You have no idea, Ruth, he whispers in my head. I’ve killed so many people.

“You can’t kill me,” I remind him. And even if he does, it seems fitting, like it’s my destiny to be killed by an animal.

He doesn’t reply, but hesitates, swishing his tail back and forth. He knows he couldn’t kill me. He loves me, and that’s enough to be able to control his inner horror. The nature of the globally feared unicorn.

He was not always a unicorn, I remember him telling me once, when we’d first met, but a human boy, around my age. But he got too close to a unicorn, like he’s afraid of me getting too close to him now. The unicorn attacked, bit him, and left him to die in a pool of human blood — his blood. But he didn’t die. An old woman who nursed him back to health saved him. She knew what would happen to him in the year to follow. She knew the transformation was inevitable, yet she still saved him, because he was a life worth saving. Now, his humanity fights to control the aggressive unicorn inside him.

I take several cautious steps towards him. I don’t want him to run away. Not again. Not like the last twenty-something times I’ve tried getting close to him.

Ruth, he whispers. He sounds mournful, as if he’s already killed me.

“I know,” I whisper back, freezing in my steps. “I know you love me. I love you, too. Stop pushing me away.”

He whinnies once, and takes one step back, still afraid. But then he freezes when I drop to my knees, pleading.

“Aaron,” I whisper his name. He’s never heard me speak his name before. “Please. Don’t leave again. You’re all I have left.”

I’m a murderer, Ruth, he says. What if I can’t control myself when the monster in me rages and you’re around?

“You can do it,” I tell him. “You are strong.”

He doesn’t move, doesn’t speak. He’s a statue.

“Just one day,” I tell him.

If I kill you, I’ll have nothing left.

“If you leave again, I’ll have nothing left.”

We’re still for several minutes, me on my knees in the dirt, Aaron standing there, staring at me with his beautiful violet gaze. His matching tail is the only thing that moves, swishing; it’s also the only sound other than the breeze rustling the leaves in the trees, and the occasional chirping of the blackbirds.

Aaron steps forward, finally realizing and accepting that he can’t hurt me; he loves me too much to let the aggressive monster inside him kill me. My eyes tear up as I reach out for him, being closer than I’ve ever been to my unicorn before.

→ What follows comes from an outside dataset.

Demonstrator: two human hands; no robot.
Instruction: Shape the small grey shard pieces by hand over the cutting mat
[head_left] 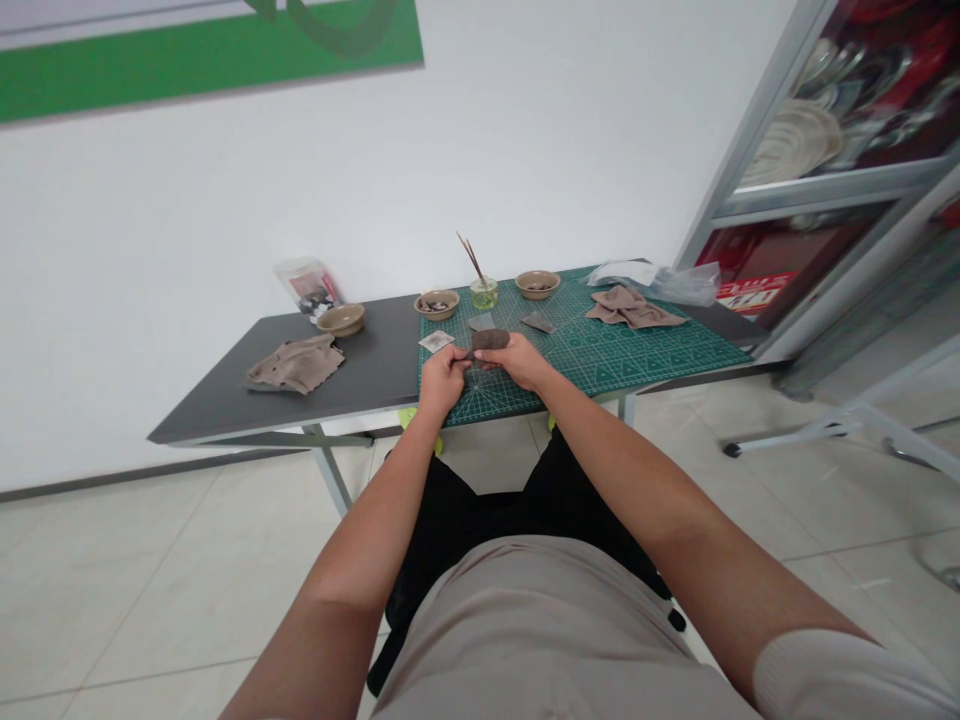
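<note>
Head view: our right hand (520, 360) clamps its fingers on the lump (490, 340) at mid-frame; our left hand (444, 380) pinches what seems its thin end. We'd best press lightly, over the mat (589, 360), clear of the jar (484, 295) higher in frame.

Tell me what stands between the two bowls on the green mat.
In the head view, a greenish jar holding thin sticks stands between the left bowl and the right bowl.
</note>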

He’s soft, like he’s wearing a rosy velvet coat. He’s still cautious as he helps me onto his back. I grip his mane, afraid he’ll change his mind and make me get off.

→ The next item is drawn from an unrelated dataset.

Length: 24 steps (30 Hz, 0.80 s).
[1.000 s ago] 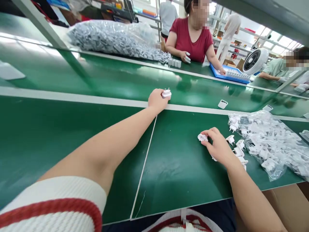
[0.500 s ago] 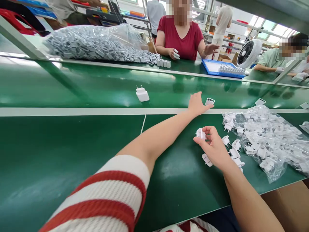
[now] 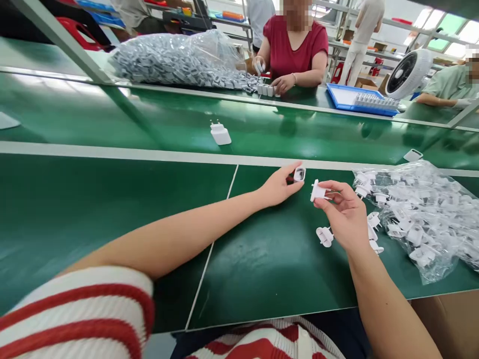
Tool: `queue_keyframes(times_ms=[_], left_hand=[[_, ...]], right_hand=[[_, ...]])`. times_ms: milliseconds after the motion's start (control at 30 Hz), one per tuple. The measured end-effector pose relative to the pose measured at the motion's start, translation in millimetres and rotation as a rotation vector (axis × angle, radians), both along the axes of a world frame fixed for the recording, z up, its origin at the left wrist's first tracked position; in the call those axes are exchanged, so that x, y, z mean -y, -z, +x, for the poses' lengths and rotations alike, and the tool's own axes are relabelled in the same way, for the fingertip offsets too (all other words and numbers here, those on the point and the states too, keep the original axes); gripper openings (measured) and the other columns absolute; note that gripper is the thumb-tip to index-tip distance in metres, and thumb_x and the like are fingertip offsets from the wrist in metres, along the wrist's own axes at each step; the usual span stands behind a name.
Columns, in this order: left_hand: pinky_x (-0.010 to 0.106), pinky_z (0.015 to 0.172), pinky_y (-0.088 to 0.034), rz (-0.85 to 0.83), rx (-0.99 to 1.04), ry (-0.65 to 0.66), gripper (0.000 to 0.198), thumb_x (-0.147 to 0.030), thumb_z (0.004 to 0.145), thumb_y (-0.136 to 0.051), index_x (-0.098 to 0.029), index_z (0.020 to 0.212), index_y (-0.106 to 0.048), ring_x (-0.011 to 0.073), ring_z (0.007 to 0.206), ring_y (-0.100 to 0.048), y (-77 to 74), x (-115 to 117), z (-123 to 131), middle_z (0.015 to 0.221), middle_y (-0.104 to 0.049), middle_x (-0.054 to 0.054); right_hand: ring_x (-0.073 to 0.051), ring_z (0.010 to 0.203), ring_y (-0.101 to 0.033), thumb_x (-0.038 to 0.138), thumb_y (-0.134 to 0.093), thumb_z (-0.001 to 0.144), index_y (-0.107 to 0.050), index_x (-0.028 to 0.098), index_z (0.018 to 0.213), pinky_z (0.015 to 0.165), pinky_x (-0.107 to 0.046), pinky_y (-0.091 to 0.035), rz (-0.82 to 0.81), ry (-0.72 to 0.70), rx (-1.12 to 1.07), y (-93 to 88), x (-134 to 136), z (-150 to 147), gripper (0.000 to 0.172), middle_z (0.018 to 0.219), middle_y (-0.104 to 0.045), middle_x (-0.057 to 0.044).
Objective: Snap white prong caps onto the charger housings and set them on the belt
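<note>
My left hand (image 3: 280, 185) is closed on a white charger housing (image 3: 299, 174), its open end facing my other hand. Just to the right, my right hand (image 3: 342, 209) pinches a white plug cover (image 3: 318, 191) between thumb and fingers, pins pointing back toward the palm. A small gap separates the two parts. Another loose plug cover (image 3: 325, 237) lies on the green table below my right hand. More of them (image 3: 373, 219) are partly hidden behind that hand.
A clear bag of plug covers (image 3: 422, 209) lies at the right. On the green belt (image 3: 168, 119) sit a white charger (image 3: 220, 133) and another housing (image 3: 413, 155). Across it are a large bag of grey parts (image 3: 172, 60), a blue tray (image 3: 337, 97), a fan (image 3: 407, 75) and a co-worker (image 3: 295, 45).
My left hand has taken the housing from the belt and drawn it back toward my right hand. The plug cover in my right hand has turned. The co-worker's hands have moved to the grey parts.
</note>
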State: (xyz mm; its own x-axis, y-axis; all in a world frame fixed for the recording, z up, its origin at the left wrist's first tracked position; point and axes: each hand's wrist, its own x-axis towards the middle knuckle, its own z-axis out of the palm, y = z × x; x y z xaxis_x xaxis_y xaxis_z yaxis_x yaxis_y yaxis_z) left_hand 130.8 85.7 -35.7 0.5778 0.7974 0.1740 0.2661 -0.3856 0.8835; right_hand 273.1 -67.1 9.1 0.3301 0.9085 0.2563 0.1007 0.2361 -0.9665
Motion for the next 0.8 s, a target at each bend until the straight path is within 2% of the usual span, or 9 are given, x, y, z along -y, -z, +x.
queue_keyframes(times_ms=[133,233,300,367,433,500,600,733,800], left_hand=[[0.041,0.116,-0.047,-0.107,-0.039,0.184,0.077,-0.031,0.093,-0.059,-0.022,0.163,-0.028,0.0237,0.131,-0.060,-0.3,62.0,-81.3,0.154,-0.055,0.011],[0.044,0.125,-0.036,-0.136,-0.092,0.303,0.077,-0.026,0.095,-0.055,-0.025,0.165,-0.023,0.0228,0.142,-0.053,-6.5,94.6,-104.5,0.160,-0.050,0.009],[0.045,0.129,-0.030,-0.139,-0.074,0.313,0.078,-0.025,0.095,-0.055,-0.025,0.165,-0.021,0.0231,0.148,-0.047,-8.2,104.9,-107.8,0.164,-0.045,0.009],[0.046,0.126,-0.035,-0.141,-0.018,0.239,0.079,-0.030,0.092,-0.064,-0.023,0.161,-0.027,0.0253,0.146,-0.048,-7.3,108.1,-107.3,0.163,-0.044,0.013],[0.044,0.116,-0.046,-0.136,0.035,0.144,0.070,-0.036,0.086,-0.074,-0.018,0.147,-0.045,0.0267,0.134,-0.058,-5.6,107.7,-106.3,0.151,-0.053,0.016],[0.041,0.104,-0.053,-0.115,0.062,0.106,0.049,-0.038,0.086,-0.076,-0.017,0.126,-0.059,0.0243,0.116,-0.065,-4.9,106.3,-105.7,0.129,-0.065,0.013],[0.036,0.095,-0.053,-0.069,0.077,0.179,0.028,-0.034,0.092,-0.068,-0.018,0.115,-0.066,0.0205,0.103,-0.066,-6.2,105.1,-105.6,0.112,-0.069,0.007],[0.033,0.099,-0.050,-0.073,0.083,0.270,0.034,-0.031,0.091,-0.068,-0.018,0.122,-0.066,0.0206,0.110,-0.067,-9.5,104.7,-105.8,0.119,-0.072,0.007],[0.032,0.095,-0.051,-0.113,0.073,0.250,0.034,-0.034,0.090,-0.069,-0.017,0.119,-0.068,0.0208,0.106,-0.068,-10.9,104.4,-105.7,0.116,-0.074,0.006]], right_hand=[[-0.017,0.089,-0.065,0.024,-0.076,0.081,-0.070,0.031,0.120,0.066,-0.027,-0.062,-0.058,-0.064,0.076,1.5,5.3,-5.1,0.039,0.106,-0.068,-0.002],[-0.016,0.088,-0.066,0.025,-0.077,0.084,-0.073,0.029,0.109,0.059,-0.022,-0.059,-0.095,-0.186,0.123,-0.8,12.1,-9.7,0.025,0.101,-0.070,-0.002],[-0.014,0.081,-0.066,0.025,-0.075,0.089,-0.073,0.028,0.102,0.053,-0.020,-0.056,-0.094,-0.258,0.178,-3.1,16.4,-12.5,0.014,0.101,-0.070,-0.002],[-0.013,0.074,-0.066,0.023,-0.073,0.092,-0.073,0.027,0.104,0.053,-0.022,-0.057,-0.072,-0.305,0.230,-4.9,19.2,-14.8,0.012,0.101,-0.068,-0.002],[-0.015,0.082,-0.070,0.021,-0.071,0.093,-0.074,0.028,0.106,0.064,-0.028,-0.063,-0.019,-0.337,0.296,-5.2,19.7,-16.2,0.014,0.106,-0.067,-0.003],[-0.020,0.098,-0.070,0.021,-0.075,0.092,-0.074,0.028,0.106,0.081,-0.037,-0.065,0.058,-0.344,0.394,-3.9,18.5,-16.7,0.016,0.113,-0.065,-0.005],[-0.022,0.104,-0.068,0.019,-0.079,0.088,-0.075,0.029,0.103,0.088,-0.040,-0.062,0.180,-0.287,0.590,-1.2,17.1,-17.0,0.018,0.112,-0.067,-0.005],[-0.021,0.096,-0.071,0.014,-0.079,0.087,-0.070,0.030,0.122,0.081,-0.038,-0.062,0.176,-0.255,0.627,-3.1,22.9,-20.9,0.039,0.114,-0.073,-0.004],[-0.023,0.095,-0.073,0.012,-0.080,0.086,-0.071,0.030,0.119,0.078,-0.038,-0.061,0.176,-0.259,0.669,-7.1,26.7,-24.6,0.038,0.110,-0.076,-0.004]])
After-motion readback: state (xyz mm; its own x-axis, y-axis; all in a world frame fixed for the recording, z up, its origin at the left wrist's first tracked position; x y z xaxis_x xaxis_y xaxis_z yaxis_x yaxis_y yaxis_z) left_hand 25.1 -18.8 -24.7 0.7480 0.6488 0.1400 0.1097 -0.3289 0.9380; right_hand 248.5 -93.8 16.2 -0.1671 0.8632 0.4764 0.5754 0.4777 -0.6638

Then he’s running, and my breath is lost, but I don’t care. This is everything I’ve ever wanted. To be with my unicorn, my Aaron, running through the land lightning fast. He takes me away from Ashes, the sad town that remembers every bad thing that ever happened.

“Never look back,” I beg him, holding him tightly to me.

Never, he agrees. And he doesn’t slow down.


The author's comments:
I'm not very good at keeping things short. I usually write lengthy 100,000 word novels. This is my first short story. I would like to reveal where the inspiration for this story came from... Facebook! Yes, that’s right, Facebook. One day my sister posted a status that went like this: “*Add a comment to continue the story* let’s see how far it goes! ;) Once upon a time...” And, of course, people started building a story line. I was a part of that group of people. Thanks to you all for inspiring Ruth’s story with your own little ideas, even though I didn't use all of them! Also, I think people would be encouraged by Ruth's story in the fact that when life seems to be going all wrong, there is some hope if you look hard enough. And that you can find a friend, someone to love and to love you back in the oddest, unimaginable people (or unicorns).